Tema em destaque na edição deste domingo do programa «70×7»

Cidade do Vaticano, 22 mar 2015 (Ecclesia) – O Papa Francisco associou-se hoje à celebração do Dia Mundial da Água, promovida pelas Nações Unidas, e pediu que este recurso natural esteja disponível para todos.

“A água é o elemento mais essencial para a vida e da nossa capacidade de o guardar e partilhar depende o futuro da humanidade”, declarou, após a recitação do ângelus, perante milhares de pessoas reunidas na Praça de São Pedro.

“Encorajo a comunidade internacional a vigiar para que as águas do planeta sejam adequadamente protegidas e ninguém seja excluído ou discriminado no uso deste bem, que é um bem comum por excelência”, acrescentou.

O Papa convidou os presentes a recitar uma passagem do ‘cântico do irmão sol’, de São Francisco de Assis, em que se louva Deus pela “irmã água”.

O Dia Mundial da Água está em destaque no programa '70×7', emitido este domingo, na RTP2 (11h30).

A associação Quercus alerta para o interesse comercial que a água provoca e que embora o Governo negue “intenção de privatizar” o setor hídrico, “o caminho está a ser preparado”.

“Temos uma lei de limitação dos sectores que foi alterada, permitindo a iniciativa privada a estas atividades; por outro lado, curiosamente ou não, numa portaria que indica os sectores estratégicos para o país a água não está incluída.
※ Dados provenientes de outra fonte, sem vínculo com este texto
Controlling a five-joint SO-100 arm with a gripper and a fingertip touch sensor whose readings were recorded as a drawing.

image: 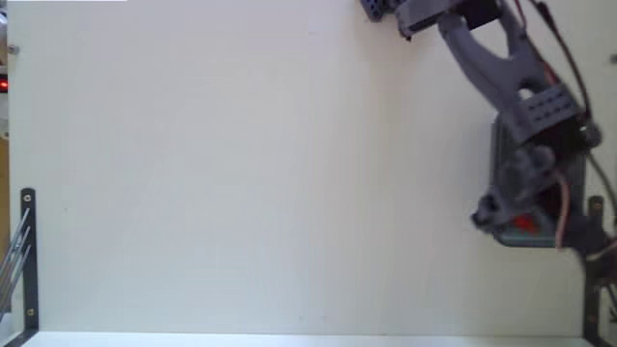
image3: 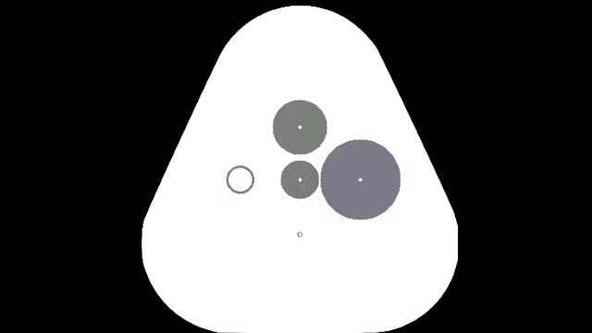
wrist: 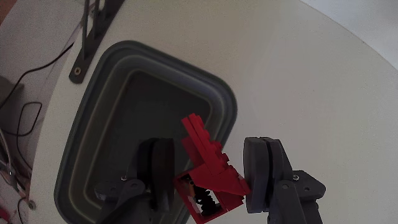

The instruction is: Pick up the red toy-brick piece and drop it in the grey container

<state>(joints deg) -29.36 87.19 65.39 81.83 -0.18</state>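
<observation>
The red toy-brick piece (wrist: 208,165) sits tilted between my gripper's (wrist: 210,149) two dark fingers, which press on its lower part; its upper end sticks out past the fingertips. Directly beneath lies the grey container (wrist: 124,59), a dark tray with rounded corners and a thick rim. In the fixed view the arm reaches down from the top right, and the gripper (image: 516,214) hangs over the container (image: 530,241) at the right edge. There the brick (image: 523,224) shows as a small red patch under the fingers. Most of the tray is hidden by the arm.
A black metal bracket (image: 27,260) stands at the table's left edge and another (image: 593,275) at the right, beside the tray. In the wrist view a bracket (wrist: 93,37) sits just beyond the tray. Cables (wrist: 25,115) lie off the table edge.
</observation>
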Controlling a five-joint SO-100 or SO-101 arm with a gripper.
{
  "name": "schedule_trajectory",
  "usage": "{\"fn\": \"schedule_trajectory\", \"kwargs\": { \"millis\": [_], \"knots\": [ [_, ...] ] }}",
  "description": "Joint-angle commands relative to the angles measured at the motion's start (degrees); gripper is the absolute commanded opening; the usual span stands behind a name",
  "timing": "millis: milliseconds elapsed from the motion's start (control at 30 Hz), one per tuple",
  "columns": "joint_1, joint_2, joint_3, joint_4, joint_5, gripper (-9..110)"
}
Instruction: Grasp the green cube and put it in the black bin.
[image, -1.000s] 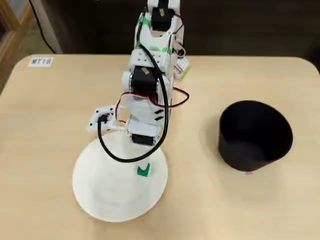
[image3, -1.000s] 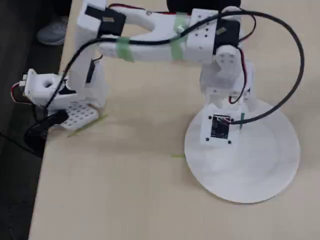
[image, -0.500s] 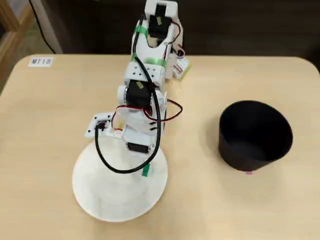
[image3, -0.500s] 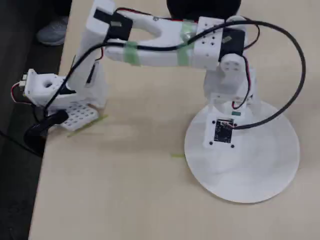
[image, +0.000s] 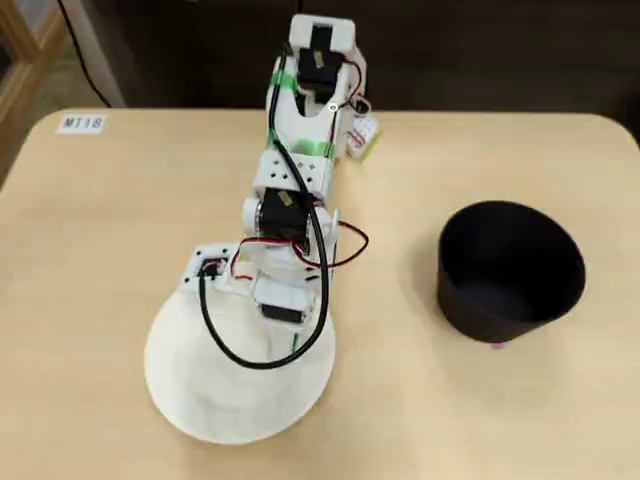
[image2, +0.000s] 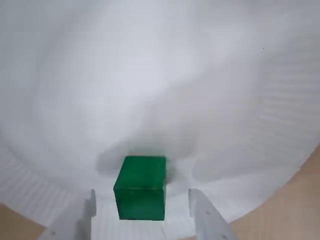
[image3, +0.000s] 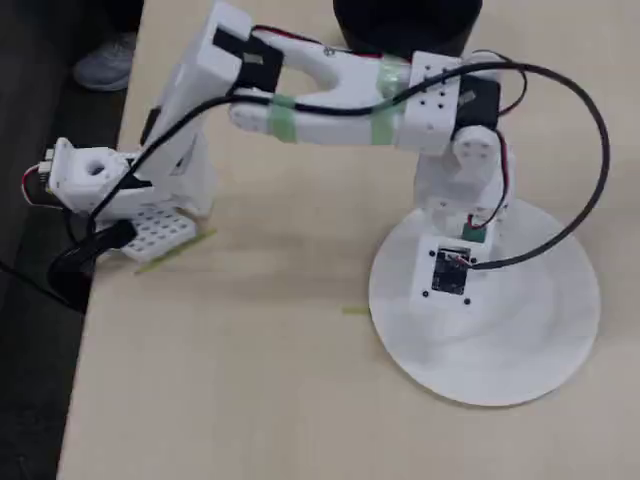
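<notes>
The green cube (image2: 140, 187) lies on the white round plate (image2: 175, 75), near its rim. In the wrist view my gripper (image2: 142, 200) is open and straddles the cube, with one white finger (image2: 80, 215) on its left and the other on its right, each a small gap away. In a fixed view my gripper (image: 285, 320) is down over the plate (image: 220, 400) and the arm hides the cube. The black bin (image: 500, 310) stands open on the table to the right, well apart from the plate. In another fixed view a bit of green (image3: 473, 235) shows under the gripper.
The arm's base (image: 320, 60) sits at the table's far edge. Black and red cables (image: 230, 345) loop over the plate. A white label (image: 82, 123) is at the far left corner. The bin's lower part (image3: 405, 15) shows at the top of another fixed view.
</notes>
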Motion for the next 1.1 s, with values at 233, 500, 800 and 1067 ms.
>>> {"fn": "schedule_trajectory", "kwargs": {
  "millis": [233, 500, 800, 1067],
  "knots": [
    [0.2, -4.0, -7.6, 0.9, 0.6, 6],
    [0.5, -14.8, -27.1, 12.0, 0.9, 0],
    [2.4, -17.0, -49.1, 22.9, -0.3, 0],
    [5.1, 13.3, -33.7, 23.1, 0.1, 0]
  ]
}}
Isto coloca-nos algumas reticências sobre o que se pretende”, afirma Carla Graça, Vice-presidente da Quercus à Agência ECCLESIA no âmbito do Dia Mundial da Água que se assinala este domingo.

Se a privatização do setor poderá contribuir para a sua preservação e melhoria, Miguel Silva, diretor internacional da organização não-governamental TESE, alerta para a pressão económica em contexto sociais onde a população tem poucos rendimentos.

“Há uma franja da população que não tem abastecimento de água e precisa de todos os dias encontrar a água necessária para viver – os sem-abrigo, por exemplo, mas também parte da população, que já não é pequena, que nos últimos anos passou a não ter capacidade para pagar a água e luz nas suas casas”.

A TESE, que há sete anos desenvolve um projeto de potabilidade e abastecimento de água na cidade de Bafatá, na Guiné Bissau, afirma a importância de discutir na sociedade civil a privatização deste recurso e o seu impacto na vida das pessoas.

“É preciso ter consciência de que o desenvolvimento não acontece só nos países ditos em desenvolvimento, mas precisa de acontecer todos os dias em todos os países, inclusivamente no Ocidente e na União Europeia”.

Como setor estratégico que representa Carla Graça adverte para o “interesse comercial” da água, ocasionando “empresas determinadas em negociar” e em esquecer um bem “de interesse público”.

“As águas superficiais são de domínio público, daí a necessidade de concessão e nos contratos de concessão que agora existem o risco está sempre do lado público, não há uma repartição equitativa do risco entre a entidade privada que vai explorar e a entidade pública”.

O grupo missionário Onjoyetu, da diocese de Leiria – Fátima está há 15 anos a acompanhar uma comunidade de cerca de 25 mil pessoas, na diocese do Sumbe, em Angola, apostando na promoção da sua qualidade de vida através da construção de manilhas que permite a distribuição de água potável.

“Isto permite na época das chuvas e durante um tempo largo, após a época das chuvas, permite que haja água de melhor qualidade. Por outro lado este projeto, e começar pelas infraestruturas da missão leva o povo a acreditar que é possível termos uma realidade melhor”, explica o sacerdote missionário David Nogueira.